Do you know what page you posted about your accident before church on? It would be cool to read that account again.
Take care all.
John H.


Monday, January 27, 2025


MJD

To Leah

Wow that Xmas Eve poop does sound epic - it can happen to anyone I guess. Had it been a few days prior since you had had a poo then? I bet it took a lot of pushing to get it to poke out of your bum? Did you grunt for a sustained period of time or just keep softly pushing?

Love the Boxing Day story - very brave to unleash a big load at a game!! Did you have to push at all?

Interesting about the laxatives. Is the constipation worse when it doesn't work? Do you have to push harder? Are the turds bigger?

Love the stories!


trekkie
To "Not weird, just autistic," that's really interesting. I'm autistic too and am always interested in meeting more of us! It seems that not realizing when you have to go until it's dire could be really problematic out there in the world, but you haven't had a ton of accidents from it, it seems. Your story, though, was really interesting and it's great that your mom is so understanding, and that you could find some good in your accident despite the embarrassment.


Steve A

Kimberly CH 2nd Survey

1. Have you sharted/most most memorable "don't trust a fart" moment?

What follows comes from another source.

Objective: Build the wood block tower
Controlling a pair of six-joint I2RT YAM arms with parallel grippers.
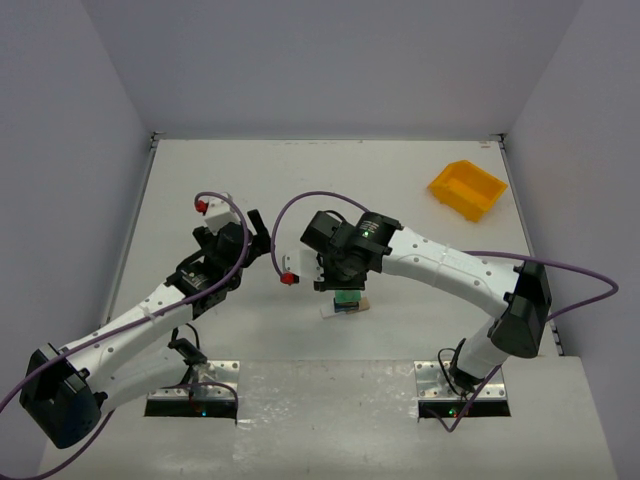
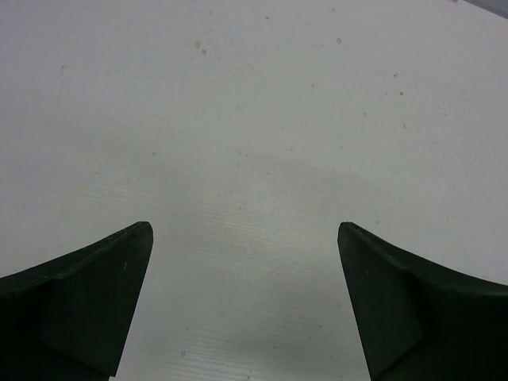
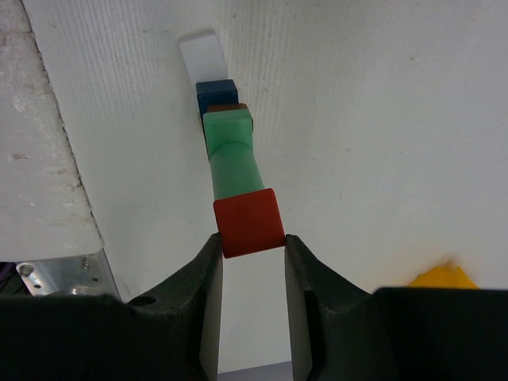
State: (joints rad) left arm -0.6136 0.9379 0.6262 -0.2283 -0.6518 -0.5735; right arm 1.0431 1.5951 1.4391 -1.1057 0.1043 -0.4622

A few times, one time after holding in some gas for a while, and another time when I was sick.

2. Most unpleasant poo experience?

Whenever I'm constipated or when I'm sick with diarrhea.

3. Memorable poo experience with a loved one / partner?

Even though I haven't experienced this yet, I've only pooped at a friend's house (who was a girl) and she didn't seem to mind.

4. Have you ever pooped in anything that wasn't a toilet?

Outside of having a few accidents when I was younger, I've never pooped outside or anything else that wasn't a bathroom.


Nobody

Rough Couple of Days

Saturday, my dad went out to play music at a bar and my mom went too. He wanted her to take a camera and record two of the songs they were playing, but she was going to use an older DSLR. I sent my 4K video camera with her instead because larger battery, larger memory card, higher quality, etc. I stayed behind to do computer things. I had my mom to bring me food when she came back. I/she ordered a jalapeno chicken sandwich, but they sent the burger variant instead. It was still good, but I was also still disappointed because I'm kinda over not-homemade burgers.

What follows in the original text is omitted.